▸ Activity
Exactly as written, please repeat the data that follows, but not the pictures.

####################

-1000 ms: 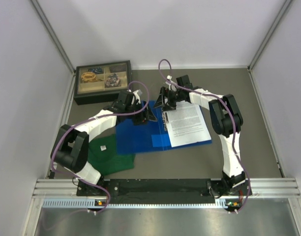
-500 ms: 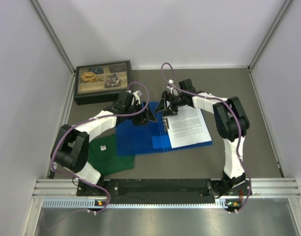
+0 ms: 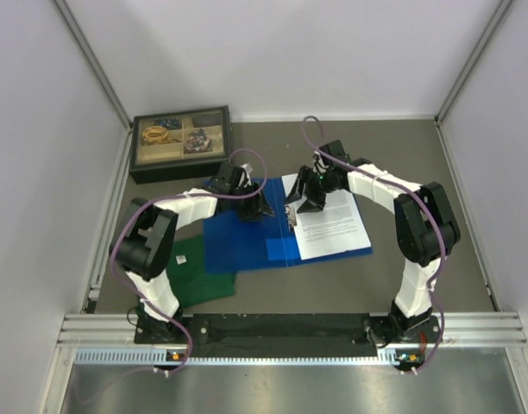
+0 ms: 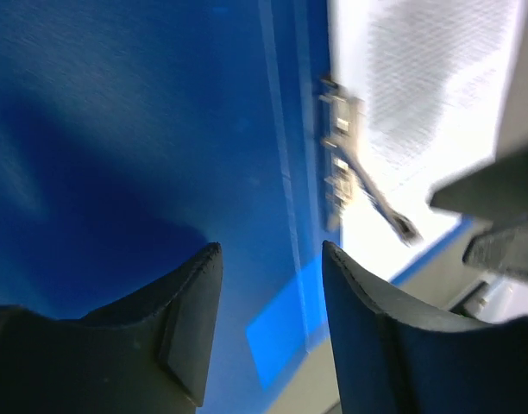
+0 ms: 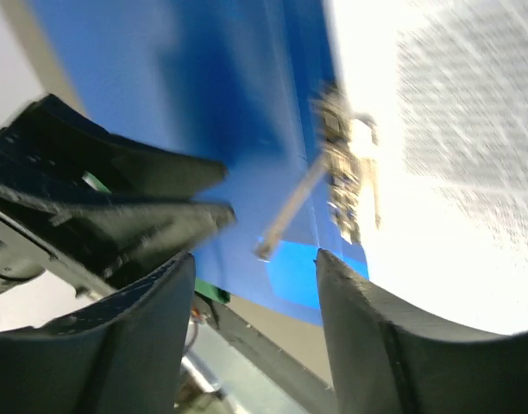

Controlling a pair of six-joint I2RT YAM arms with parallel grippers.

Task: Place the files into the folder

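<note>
**Pulled right gripper in over the ring clip**

Swung the right elbow out toward the counter's right edge and drew that gripper back from the far edge, down over the clip at the spine, likely to work its lever. Parked the left gripper low over the far part of the left cover, apparently to keep the folder spread flat mid-counter; could not tell contact. Held both grippers spread apart, clasping nothing. Left the files lying on the right cover beside the clip, one far corner askew.
</note>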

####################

▸ Completed exercise
-1000 ms: 
-500 ms: 
+0 ms: 
+0 ms: 
+0 ms: 

Controlling a pair of six-joint I2RT YAM arms with parallel grippers.

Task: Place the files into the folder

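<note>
**Pulled right gripper in over the ring clip**

Swung the right elbow out toward the counter's right edge and drew that gripper back from the far edge, down over the clip at the spine, likely to work its lever. Parked the left gripper low over the far part of the left cover, apparently to keep the folder spread flat mid-counter; could not tell contact. Held both grippers spread apart, clasping nothing. Left the files lying on the right cover beside the clip, one far corner askew.
</note>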

Nothing more belongs to the answer.